Однако деятельный Петроний Максим не оставлял времени для раздумий. Через несколько дней он объявил Евдоксии:
— Мой сын Палладий стал совсем взрослым. Я замечаю, что он с интересом смотрит на девушек. Настала пора его женить.
— Поступай, как сочтешь нужным. — Императрица попыталась отмахнуться от темы, совсем ей не интересной. — Твой сын — не мой сын, я не имею права участвовать в его судьбе.
— Но придется, Евдоксия, придется, — хитро улыбнулся Максим. — Сын мой чаще других одаривает восхищенным взглядом твоих дочерей.
Женщина пришла в ужас от нового плана императора:
— Опомнись, Максим! Моей младшей дочери Плацидии нет и четырнадцати лет, и повадками она совсем ребенок.
— Иногда и в более раннем возрасте римлянки вступали в брак, — не согласился с доводами супруги Петроний Максим и тут же сменил атаку: — Евдокия-то постарше будет. Она была обещана сыну Аэция, и непременно оказалась бы в его ложе, если б Валентиниан не проткнул мечом предполагаемого свекра Евдокии.
— Нельзя трогать Евдокию! — снова воспротивилась императрица. — Она обручена с Гунерихом. Едва Валентиниан пообещал ее в жены Гауденцию, как тут же получил гневное письмо от короля вандалов.
— Гейзерих далеко, и между нами не суша, привычная варварам, а капризное море. Подумай хорошо, Евдоксия, какая из твоих дочерей более всего подойдет в жены моему сыну, а я тем временем посоветуюсь с Палладием, — Петроний Максим не желал слышать более никаких возражений. — Пойми, дорогая жена: союз моего сына и твоей дочери будет залогом того, что римский трон останется за нашими детьми и их потомками. Разве ты этого не желаешь?
Евдоксия совершенно не разделяла планов мужа, которые показались бы разумными любому человеку… у которого нет сердца. Евдоксия ненавидела мужа, она не желала, чтобы Плацидия либо Евдокия связывали себя узами брака с его сыном, и любой ценой стремилась избавиться от семейства, в близкие отношения с которым заставил ее вступить исключительно страх за судьбу дочерей.

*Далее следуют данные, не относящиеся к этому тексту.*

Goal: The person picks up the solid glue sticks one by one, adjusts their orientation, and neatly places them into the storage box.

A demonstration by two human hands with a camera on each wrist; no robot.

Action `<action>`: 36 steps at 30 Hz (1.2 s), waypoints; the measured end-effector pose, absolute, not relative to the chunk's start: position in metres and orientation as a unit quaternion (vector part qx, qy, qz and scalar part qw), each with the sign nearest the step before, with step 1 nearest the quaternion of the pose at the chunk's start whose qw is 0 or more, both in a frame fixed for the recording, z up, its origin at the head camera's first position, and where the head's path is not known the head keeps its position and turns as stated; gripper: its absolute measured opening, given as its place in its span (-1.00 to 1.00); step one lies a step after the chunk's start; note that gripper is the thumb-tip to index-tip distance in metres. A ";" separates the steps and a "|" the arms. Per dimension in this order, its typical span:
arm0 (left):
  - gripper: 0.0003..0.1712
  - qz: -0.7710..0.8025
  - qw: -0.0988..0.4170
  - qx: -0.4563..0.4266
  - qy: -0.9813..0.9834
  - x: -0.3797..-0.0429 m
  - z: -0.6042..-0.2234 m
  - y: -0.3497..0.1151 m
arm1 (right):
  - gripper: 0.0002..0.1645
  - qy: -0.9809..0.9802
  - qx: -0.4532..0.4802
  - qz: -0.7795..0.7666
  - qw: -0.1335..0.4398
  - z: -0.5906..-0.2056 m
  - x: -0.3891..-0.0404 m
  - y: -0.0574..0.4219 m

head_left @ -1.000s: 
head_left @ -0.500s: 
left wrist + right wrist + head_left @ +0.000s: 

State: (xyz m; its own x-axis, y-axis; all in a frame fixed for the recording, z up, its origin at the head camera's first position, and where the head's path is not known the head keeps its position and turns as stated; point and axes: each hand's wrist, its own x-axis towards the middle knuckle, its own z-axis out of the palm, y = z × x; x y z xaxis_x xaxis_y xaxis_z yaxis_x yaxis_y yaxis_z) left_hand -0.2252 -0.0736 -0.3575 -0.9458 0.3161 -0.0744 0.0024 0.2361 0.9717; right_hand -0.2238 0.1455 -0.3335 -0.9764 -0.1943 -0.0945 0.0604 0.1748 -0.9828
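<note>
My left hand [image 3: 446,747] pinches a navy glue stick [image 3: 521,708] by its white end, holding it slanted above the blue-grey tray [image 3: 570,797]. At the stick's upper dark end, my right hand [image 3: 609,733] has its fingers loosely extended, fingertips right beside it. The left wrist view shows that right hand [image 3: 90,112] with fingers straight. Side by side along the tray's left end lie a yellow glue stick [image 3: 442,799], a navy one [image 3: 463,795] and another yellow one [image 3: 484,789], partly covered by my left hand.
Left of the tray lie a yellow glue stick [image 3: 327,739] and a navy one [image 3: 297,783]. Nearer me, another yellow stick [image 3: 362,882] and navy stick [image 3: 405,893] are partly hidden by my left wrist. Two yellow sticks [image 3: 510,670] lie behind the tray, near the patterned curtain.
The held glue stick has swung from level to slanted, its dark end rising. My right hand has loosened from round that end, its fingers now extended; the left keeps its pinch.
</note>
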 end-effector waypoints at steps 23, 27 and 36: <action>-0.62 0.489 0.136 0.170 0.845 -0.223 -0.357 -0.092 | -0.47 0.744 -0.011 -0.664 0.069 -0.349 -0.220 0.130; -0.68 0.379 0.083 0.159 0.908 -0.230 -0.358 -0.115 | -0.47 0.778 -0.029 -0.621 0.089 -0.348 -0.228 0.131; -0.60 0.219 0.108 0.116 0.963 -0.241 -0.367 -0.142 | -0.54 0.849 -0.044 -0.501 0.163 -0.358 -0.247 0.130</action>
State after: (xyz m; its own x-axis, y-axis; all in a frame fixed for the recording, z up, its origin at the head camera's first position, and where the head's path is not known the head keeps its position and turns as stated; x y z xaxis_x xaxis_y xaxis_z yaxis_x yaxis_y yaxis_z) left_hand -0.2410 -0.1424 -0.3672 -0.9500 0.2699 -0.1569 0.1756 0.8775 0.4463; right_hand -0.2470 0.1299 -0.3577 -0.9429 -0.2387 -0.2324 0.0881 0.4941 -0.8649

Самым обидным стало то, что этот страх никуда не исчез, но, наоборот, вырос до гигантских размеров и теперь толкал Евдоксию на отчаянные поступки, последствие которых она не могла себе представить.
Как назло, последняя надежда Евдоксии — Майориан — не появлялся в императорском дворце, и со времени их разговора не прислал ни единой весточки. Императрица потеряла веру в решительность Майориана и обратилась с просьбой о помощи к самому успешному человеку той эпохи (после отошедших в мир иной Аттилы и Аэция).
"Великий и могущественный король вандалов, — писала она Гейзериху, — императрица Рима Евдоксия приветствует тебя.